▸ EXERCISE DESCRIPTION: Range to reproduce from the entries below: the line with "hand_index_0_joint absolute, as", the line with "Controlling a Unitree", and every line in between. Give them exactly and give nothing else.

Saved data entries:
╔══
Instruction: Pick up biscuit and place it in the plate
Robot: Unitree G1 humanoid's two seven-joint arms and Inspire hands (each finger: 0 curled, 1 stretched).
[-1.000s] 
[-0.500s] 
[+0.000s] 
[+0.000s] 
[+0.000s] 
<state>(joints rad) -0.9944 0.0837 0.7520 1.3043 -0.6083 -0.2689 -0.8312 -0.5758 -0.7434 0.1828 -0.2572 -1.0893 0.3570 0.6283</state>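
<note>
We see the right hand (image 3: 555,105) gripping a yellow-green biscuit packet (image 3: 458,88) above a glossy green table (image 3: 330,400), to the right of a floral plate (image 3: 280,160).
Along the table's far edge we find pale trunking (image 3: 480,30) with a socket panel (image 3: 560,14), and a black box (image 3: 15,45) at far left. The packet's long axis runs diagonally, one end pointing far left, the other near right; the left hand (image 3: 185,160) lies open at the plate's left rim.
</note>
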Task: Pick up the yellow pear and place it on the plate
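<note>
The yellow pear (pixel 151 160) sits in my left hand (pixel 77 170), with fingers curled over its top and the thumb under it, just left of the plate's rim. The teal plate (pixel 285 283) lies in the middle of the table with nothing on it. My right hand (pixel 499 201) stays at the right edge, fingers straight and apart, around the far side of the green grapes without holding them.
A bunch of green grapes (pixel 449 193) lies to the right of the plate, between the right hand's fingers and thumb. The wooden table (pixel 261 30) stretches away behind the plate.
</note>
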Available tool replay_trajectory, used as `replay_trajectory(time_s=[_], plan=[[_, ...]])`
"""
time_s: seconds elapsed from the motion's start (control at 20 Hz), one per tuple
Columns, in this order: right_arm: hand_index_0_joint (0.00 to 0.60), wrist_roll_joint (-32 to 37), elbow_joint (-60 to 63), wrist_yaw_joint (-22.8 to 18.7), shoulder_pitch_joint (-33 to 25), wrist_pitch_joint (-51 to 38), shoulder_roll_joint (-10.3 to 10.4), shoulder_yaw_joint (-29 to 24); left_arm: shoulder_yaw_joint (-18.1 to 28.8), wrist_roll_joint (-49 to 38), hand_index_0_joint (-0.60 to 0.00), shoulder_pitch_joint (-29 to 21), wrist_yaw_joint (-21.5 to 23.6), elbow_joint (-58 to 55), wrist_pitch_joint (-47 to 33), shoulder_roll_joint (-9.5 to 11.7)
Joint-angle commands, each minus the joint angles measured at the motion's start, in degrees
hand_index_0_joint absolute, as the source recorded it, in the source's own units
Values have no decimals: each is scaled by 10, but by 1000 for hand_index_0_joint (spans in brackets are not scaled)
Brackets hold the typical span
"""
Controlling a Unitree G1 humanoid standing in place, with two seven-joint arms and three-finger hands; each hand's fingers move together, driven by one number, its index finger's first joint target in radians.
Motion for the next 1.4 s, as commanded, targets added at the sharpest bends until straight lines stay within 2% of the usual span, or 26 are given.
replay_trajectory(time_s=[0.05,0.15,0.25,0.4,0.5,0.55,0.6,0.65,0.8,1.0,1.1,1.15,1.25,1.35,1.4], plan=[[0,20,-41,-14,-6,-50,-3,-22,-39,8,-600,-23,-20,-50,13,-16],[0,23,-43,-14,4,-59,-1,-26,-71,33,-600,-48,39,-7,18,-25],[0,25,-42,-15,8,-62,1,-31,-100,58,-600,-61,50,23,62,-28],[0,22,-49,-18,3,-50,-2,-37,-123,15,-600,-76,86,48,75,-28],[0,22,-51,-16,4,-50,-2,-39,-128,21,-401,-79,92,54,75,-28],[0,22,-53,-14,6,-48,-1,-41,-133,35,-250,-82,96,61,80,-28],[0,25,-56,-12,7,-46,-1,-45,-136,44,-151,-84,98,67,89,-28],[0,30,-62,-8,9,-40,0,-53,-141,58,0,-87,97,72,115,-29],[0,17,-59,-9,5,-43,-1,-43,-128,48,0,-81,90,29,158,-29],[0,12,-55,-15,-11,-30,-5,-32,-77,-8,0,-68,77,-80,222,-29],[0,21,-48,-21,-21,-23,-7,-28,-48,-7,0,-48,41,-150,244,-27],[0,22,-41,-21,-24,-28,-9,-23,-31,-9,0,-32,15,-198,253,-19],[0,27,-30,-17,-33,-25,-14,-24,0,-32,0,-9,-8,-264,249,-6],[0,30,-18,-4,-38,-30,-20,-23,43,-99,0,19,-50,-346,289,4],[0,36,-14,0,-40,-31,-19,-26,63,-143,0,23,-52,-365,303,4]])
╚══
▸ THE ANSWER:
hand_index_0_joint absolute, as the source recorded it, in the source's own units
Values have no decimals: each is scaled by 10, but by 1000 for hand_index_0_joint (spans in brackets are not scaled)
Brackets hold the typical span
"""
Controlling a Unitree G1 humanoid standing in place, with two seven-joint arms and three-finger hands; each hand's fingers move together, driven by one number, its index finger's first joint target in radians.

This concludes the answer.